Please write out exactly the lines that begin at the line containing "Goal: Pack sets" and run to the end of the records.

:: Data in this exercise ::

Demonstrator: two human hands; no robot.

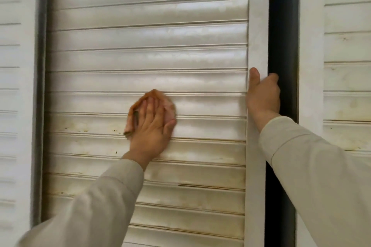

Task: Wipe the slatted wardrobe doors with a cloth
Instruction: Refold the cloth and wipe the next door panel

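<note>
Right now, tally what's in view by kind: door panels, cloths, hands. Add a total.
Slatted door panels: 3, namely the left panel, the middle panel and the right panel
Cloths: 1, the orange cloth
Hands: 2, the left hand and the right hand
Total: 6

A home, judging by the white slatted wardrobe doors (146, 56).

Bare slats of the middle door (140, 56) are lying open above, below and to both sides of the left hand (151, 126) pressing the cloth (140, 104). The right hand (263, 96) is gripping the door's edge, blocking that stile, with a dark gap (281, 26) running just beyond it.
</note>
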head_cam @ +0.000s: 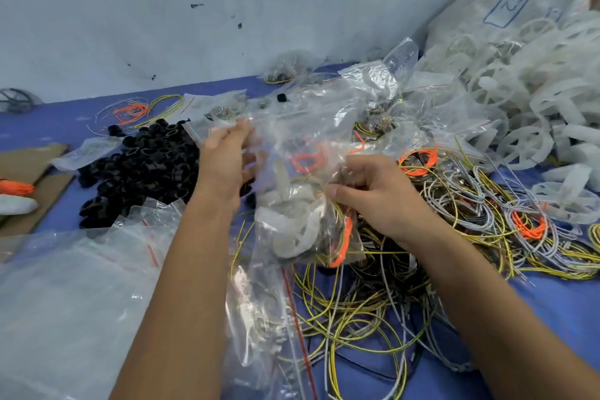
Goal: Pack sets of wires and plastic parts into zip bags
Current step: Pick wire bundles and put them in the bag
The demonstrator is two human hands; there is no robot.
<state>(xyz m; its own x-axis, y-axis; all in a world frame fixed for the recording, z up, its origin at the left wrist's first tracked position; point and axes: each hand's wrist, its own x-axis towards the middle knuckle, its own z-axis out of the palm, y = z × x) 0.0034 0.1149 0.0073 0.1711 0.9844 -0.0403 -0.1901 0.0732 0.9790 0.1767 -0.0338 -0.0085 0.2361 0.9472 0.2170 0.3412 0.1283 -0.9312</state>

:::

* Solution to this exercise
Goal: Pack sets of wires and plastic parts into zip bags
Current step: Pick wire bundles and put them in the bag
The demonstrator is two human hands; there is no robot.
<state>(xyz m; its own x-axis, y-axis; all in a world frame fixed for the recording, z up, its origin at the left wrist's first tracked position; point and axes: each hand's wrist, its own x-axis towards the middle knuckle, its own z-axis out of the palm, y = z × x) 0.0034 0.1149 0.0073 0.1711 0.9844 -0.0403 -0.1901 0.0732 0.9790 0.1767 -0.0338 -0.0085 0.2361 0.9472 0.2170 0.3412 0.1283 -0.9312</state>

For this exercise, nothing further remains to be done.